[Python-Dev] remaining issues from Klocwork static analysis (original) (raw)

Michael Hudson mwh at python.net
Wed Jul 26 10:53:53 CEST 2006


"Neal Norwitz" <nnorwitz at gmail.com> writes:

On 7/25/06, "Martin v. Löwis" <martin at v.loewis.de> wrote:

> > Yes, I definitely think dropping the X would make the warning go away. > Do we want to check for a NULL pointer and raise an exception? The > docs don't address the issue, so I think if we added a check, ie: if > (closure && PyTupleCheck(closure)) and got rid of the X that would be > fine as well.

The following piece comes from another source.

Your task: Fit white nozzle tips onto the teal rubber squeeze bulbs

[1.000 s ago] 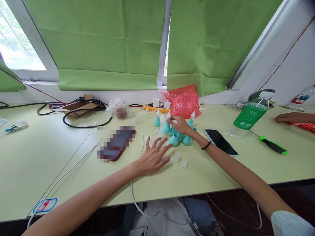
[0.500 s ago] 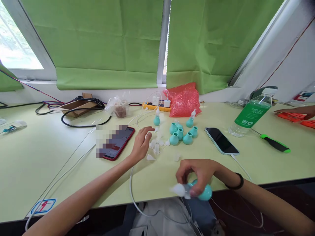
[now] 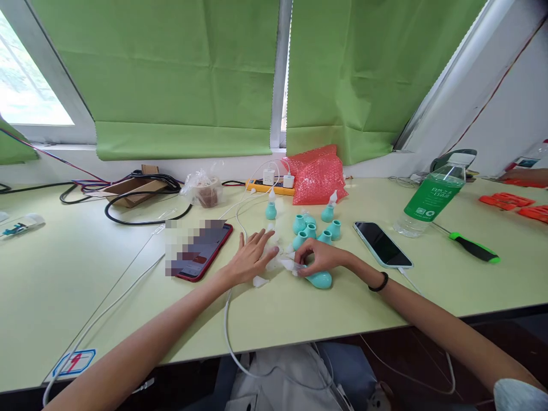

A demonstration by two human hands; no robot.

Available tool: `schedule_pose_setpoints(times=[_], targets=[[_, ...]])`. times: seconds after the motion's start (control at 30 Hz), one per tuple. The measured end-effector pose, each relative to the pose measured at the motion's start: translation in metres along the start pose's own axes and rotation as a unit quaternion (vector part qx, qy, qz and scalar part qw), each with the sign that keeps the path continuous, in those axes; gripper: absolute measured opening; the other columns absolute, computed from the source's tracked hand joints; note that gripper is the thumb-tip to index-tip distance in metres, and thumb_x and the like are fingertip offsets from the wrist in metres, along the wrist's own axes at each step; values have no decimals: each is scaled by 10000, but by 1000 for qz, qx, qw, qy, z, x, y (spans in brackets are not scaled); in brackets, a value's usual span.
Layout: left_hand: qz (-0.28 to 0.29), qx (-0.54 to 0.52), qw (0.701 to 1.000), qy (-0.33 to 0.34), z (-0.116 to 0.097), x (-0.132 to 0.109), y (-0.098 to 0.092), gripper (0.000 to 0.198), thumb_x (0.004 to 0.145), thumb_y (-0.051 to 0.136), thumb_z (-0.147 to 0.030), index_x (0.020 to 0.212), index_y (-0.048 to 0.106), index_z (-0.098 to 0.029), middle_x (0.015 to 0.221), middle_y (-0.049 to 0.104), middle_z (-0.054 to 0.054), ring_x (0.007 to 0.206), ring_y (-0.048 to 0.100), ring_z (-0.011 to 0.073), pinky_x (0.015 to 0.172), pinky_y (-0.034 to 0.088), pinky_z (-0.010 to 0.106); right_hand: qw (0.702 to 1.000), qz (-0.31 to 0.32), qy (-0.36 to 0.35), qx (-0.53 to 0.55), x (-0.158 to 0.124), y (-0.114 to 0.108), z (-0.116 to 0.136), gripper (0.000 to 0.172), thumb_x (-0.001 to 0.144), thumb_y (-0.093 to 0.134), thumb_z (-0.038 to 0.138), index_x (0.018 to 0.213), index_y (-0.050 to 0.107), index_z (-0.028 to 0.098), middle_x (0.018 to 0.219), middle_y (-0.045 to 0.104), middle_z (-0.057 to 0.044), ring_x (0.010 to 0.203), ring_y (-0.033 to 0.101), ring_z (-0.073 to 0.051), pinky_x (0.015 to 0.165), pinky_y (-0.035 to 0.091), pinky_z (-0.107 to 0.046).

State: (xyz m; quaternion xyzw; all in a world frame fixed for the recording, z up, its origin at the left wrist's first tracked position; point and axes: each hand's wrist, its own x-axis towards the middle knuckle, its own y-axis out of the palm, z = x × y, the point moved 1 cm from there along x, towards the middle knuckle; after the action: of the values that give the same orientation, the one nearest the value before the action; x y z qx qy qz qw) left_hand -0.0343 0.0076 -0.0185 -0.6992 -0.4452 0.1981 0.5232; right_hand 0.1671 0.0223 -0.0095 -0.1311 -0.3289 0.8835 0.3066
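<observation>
Plainly teal bulb (image 3: pixel 321 279) with whitish nozzle (image 3: pixel 288 264)

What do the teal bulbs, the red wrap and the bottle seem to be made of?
Bulbs: likely rubber or silicone, satin; smooth, even colour with soft highlights, though hard plastic is possible.
Red wrap: probably plastic bubble film, shiny; glints on a dimpled, creased surface.
Bottle: probably plastic, glossy; see-through walls.

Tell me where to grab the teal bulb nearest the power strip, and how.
Probably pinch the teal bulb around its round body from the right: it stands upright, narrow pale tip on top, and a white cable runs to its left.
</observation>
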Motion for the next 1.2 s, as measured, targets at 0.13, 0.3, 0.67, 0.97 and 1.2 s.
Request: schedule_pose_setpoints(times=[0.13, 0.3, 0.67, 0.97, 1.2], targets=[[116, 5, 991, 71, -2, -3, -12, 843, 663, 399, -633, 1304, -34, -299, 1394, -17, 85, 1245, -7, 343, 911, 9, 609, 993, -16, 4, 118, 0, -5, -7, 190, 628, 610, 304, 655, 556, 124, 567, 534, 19, 525, 504, -86, 519, 419, -211], [142, 51, 986, 69, 1, -3, -12, 1185, 431, 561, -679, 1294, -131, -253, 1378, -88, 148, 1214, -43, 419, 883, 43, 634, 939, 76, -6, 335, -10, -14, -14, 169, 686, 555, 273, 728, 514, 114, 582, 544, 7, 505, 563, -126, 496, 454, -256], [-101, 33, 993, 42, 8, 4, -2, 389, 863, 204, -352, 1222, 295, -234, 1250, 385, 73, 1142, 330, 214, 940, 232, 454, 948, 55, -25, 312, 7, 5, 15, 254, 765, 493, 317, 903, 509, 105, 883, 595, -95, 791, 576, -159, 765, 429, -324], [-160, -130, 977, 58, -13, -4, -24, 354, 801, 360, -404, 603, 509, -150, 611, 519, 15, 606, 463, 122, 594, 366, 235, 967, -218, -73, 112, 9, 40, 30, 213, 742, 511, 352, 794, 549, 150, 716, 574, -23, 652, 515, -121, 620, 412, -244], [37, -455, 888, -53, -20, 0, -14, 501, 811, 289, -415, 375, 312, -170, 339, 265, -48, 335, 240, 59, 395, 228, 231, 941, -318, -112, -24, -2, 45, 32, 195, 727, 525, 328, 831, 572, 169, 738, 612, -39, 631, 528, -141, 612, 411, -263]])
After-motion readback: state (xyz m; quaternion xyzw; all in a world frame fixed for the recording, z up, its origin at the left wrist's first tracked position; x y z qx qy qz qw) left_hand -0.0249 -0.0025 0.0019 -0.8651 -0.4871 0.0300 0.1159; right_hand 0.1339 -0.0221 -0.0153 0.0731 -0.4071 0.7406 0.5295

The docs do address the issue: \var{closure} must be \var{PyNone} or a tuple of cell objects. It doesn't allow for NULL, and None indicates that the closure should become NULL. The only caller of it in the core will never pass NULL. If you want to check that this is not NULL on the grounds that somebody may call it incorrectly, then you should also check that op is not NULL, because somebody may call it incorrectly. We never really did address this issue did? A while back we talked about whether to assert vs check and do PyErrBadInternalCall(). I don't remember a clear resolution (though my memory). I vaguely remember a preference towards asserting, but I don't know if that was in all cases or maybe it was just my preference. :-) I'm happy to assert here too. But it's really a broader question. I guess I'm even happy to just remove the X. It would be nice to handle this consistently going forward.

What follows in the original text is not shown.